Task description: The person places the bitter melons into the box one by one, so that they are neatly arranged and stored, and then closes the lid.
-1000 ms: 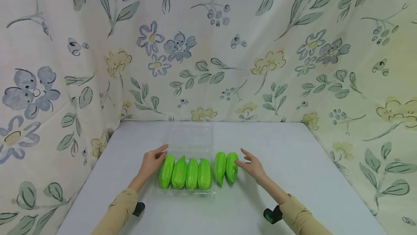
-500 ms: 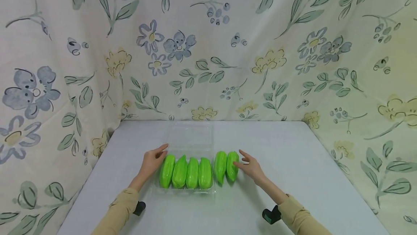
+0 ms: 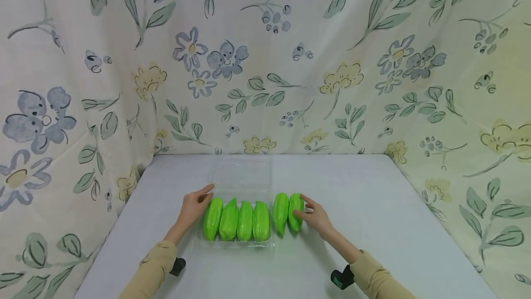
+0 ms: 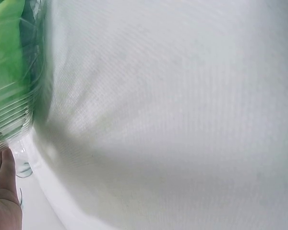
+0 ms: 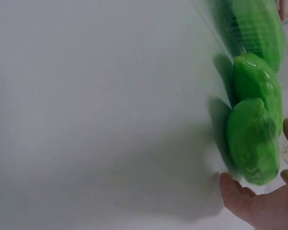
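Note:
A clear plastic clamshell box (image 3: 242, 175) lies with its lid folded back. In its near half sits a row of several glossy green, long gourd-shaped vegetables (image 3: 245, 221). My left hand (image 3: 194, 206) is at the box's left side, its straight fingers (image 4: 7, 167) right at the ridged wall. Two more such vegetables lie outside, just right of the box: an inner one (image 3: 280, 213) and an outer one (image 3: 295, 211). My right hand (image 3: 317, 219) is spread around the outer one from the right, with thumb and fingers apart; the right wrist view shows its thumb (image 5: 230, 189) beside the vegetable's near end.
The box and vegetables lie on a white-covered table (image 3: 373, 207). A floral curtain (image 3: 265, 59) hangs behind the table and along both sides. Dark wrist cameras (image 3: 342, 277) hang under the sleeves.
My right hand has moved slightly left, so its fingers now overlap the outer vegetable's right side. My left hand, the box and the vegetables stay put.

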Action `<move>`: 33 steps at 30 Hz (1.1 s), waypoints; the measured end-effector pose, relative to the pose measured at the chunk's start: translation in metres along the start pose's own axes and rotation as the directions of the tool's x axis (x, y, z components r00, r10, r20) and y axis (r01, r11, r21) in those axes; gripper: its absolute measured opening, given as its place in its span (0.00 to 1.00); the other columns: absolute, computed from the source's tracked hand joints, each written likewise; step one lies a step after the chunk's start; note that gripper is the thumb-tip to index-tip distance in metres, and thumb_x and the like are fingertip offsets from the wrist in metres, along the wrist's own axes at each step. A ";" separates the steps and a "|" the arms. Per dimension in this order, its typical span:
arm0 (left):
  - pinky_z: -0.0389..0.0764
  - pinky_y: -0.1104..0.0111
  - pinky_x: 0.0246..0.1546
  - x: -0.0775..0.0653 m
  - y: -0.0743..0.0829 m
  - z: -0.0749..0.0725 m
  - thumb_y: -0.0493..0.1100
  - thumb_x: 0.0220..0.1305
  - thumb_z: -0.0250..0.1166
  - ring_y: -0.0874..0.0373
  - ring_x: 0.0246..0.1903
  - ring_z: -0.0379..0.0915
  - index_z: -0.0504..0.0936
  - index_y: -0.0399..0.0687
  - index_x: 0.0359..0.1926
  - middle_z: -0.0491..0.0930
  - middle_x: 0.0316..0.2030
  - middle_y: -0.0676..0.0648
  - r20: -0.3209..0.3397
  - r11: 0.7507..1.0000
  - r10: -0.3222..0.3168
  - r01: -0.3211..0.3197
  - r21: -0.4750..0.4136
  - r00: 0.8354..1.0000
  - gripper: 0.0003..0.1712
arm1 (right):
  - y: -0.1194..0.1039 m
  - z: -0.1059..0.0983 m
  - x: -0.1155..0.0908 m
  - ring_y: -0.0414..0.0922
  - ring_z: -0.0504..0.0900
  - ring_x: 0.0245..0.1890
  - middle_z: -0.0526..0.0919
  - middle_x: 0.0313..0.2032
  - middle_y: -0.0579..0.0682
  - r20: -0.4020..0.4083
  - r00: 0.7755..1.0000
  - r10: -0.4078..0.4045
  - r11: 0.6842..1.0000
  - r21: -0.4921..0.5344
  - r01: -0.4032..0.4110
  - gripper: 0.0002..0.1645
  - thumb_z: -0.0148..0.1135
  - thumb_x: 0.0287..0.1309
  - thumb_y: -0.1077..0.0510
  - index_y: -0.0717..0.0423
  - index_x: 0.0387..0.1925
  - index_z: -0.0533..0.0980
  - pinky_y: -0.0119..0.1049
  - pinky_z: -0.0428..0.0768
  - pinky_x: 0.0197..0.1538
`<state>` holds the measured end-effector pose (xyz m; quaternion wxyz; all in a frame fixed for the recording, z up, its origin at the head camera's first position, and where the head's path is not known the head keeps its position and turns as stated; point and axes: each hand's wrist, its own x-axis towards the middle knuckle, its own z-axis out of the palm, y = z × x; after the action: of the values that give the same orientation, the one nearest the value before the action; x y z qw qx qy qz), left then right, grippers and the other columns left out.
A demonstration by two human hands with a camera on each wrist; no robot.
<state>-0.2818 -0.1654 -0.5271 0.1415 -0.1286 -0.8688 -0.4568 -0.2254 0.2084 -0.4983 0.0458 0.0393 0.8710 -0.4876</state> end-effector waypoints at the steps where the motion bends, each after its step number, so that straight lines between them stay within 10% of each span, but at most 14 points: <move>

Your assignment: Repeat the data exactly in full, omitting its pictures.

Exercise output:
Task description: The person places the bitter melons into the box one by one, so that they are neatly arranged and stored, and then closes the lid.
-1000 ms: 
-500 ms: 
+0 ms: 
+0 ms: 
+0 ms: 
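Note:
A clear plastic clamshell box (image 3: 242, 175) lies with its lid folded back. In its near half sits a row of several glossy green, long gourd-shaped vegetables (image 3: 245, 221). My left hand (image 3: 194, 206) is at the box's left side, its straight fingers (image 4: 7, 167) right at the ridged wall. Two more such vegetables lie outside, just right of the box: an inner one (image 3: 280, 213) and an outer one (image 3: 295, 211). My right hand (image 3: 317, 219) is spread around the outer one from the right, with thumb and fingers apart; the right wrist view shows its thumb (image 5: 230, 189) beside the vegetable's near end.
The box and vegetables lie on a white-covered table (image 3: 373, 207). A floral curtain (image 3: 265, 59) hangs behind the table and along both sides. Dark wrist cameras (image 3: 342, 277) hang under the sleeves.
My right hand has moved slightly left, so its fingers now overlap the outer vegetable's right side. My left hand, the box and the vegetables stay put.
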
Action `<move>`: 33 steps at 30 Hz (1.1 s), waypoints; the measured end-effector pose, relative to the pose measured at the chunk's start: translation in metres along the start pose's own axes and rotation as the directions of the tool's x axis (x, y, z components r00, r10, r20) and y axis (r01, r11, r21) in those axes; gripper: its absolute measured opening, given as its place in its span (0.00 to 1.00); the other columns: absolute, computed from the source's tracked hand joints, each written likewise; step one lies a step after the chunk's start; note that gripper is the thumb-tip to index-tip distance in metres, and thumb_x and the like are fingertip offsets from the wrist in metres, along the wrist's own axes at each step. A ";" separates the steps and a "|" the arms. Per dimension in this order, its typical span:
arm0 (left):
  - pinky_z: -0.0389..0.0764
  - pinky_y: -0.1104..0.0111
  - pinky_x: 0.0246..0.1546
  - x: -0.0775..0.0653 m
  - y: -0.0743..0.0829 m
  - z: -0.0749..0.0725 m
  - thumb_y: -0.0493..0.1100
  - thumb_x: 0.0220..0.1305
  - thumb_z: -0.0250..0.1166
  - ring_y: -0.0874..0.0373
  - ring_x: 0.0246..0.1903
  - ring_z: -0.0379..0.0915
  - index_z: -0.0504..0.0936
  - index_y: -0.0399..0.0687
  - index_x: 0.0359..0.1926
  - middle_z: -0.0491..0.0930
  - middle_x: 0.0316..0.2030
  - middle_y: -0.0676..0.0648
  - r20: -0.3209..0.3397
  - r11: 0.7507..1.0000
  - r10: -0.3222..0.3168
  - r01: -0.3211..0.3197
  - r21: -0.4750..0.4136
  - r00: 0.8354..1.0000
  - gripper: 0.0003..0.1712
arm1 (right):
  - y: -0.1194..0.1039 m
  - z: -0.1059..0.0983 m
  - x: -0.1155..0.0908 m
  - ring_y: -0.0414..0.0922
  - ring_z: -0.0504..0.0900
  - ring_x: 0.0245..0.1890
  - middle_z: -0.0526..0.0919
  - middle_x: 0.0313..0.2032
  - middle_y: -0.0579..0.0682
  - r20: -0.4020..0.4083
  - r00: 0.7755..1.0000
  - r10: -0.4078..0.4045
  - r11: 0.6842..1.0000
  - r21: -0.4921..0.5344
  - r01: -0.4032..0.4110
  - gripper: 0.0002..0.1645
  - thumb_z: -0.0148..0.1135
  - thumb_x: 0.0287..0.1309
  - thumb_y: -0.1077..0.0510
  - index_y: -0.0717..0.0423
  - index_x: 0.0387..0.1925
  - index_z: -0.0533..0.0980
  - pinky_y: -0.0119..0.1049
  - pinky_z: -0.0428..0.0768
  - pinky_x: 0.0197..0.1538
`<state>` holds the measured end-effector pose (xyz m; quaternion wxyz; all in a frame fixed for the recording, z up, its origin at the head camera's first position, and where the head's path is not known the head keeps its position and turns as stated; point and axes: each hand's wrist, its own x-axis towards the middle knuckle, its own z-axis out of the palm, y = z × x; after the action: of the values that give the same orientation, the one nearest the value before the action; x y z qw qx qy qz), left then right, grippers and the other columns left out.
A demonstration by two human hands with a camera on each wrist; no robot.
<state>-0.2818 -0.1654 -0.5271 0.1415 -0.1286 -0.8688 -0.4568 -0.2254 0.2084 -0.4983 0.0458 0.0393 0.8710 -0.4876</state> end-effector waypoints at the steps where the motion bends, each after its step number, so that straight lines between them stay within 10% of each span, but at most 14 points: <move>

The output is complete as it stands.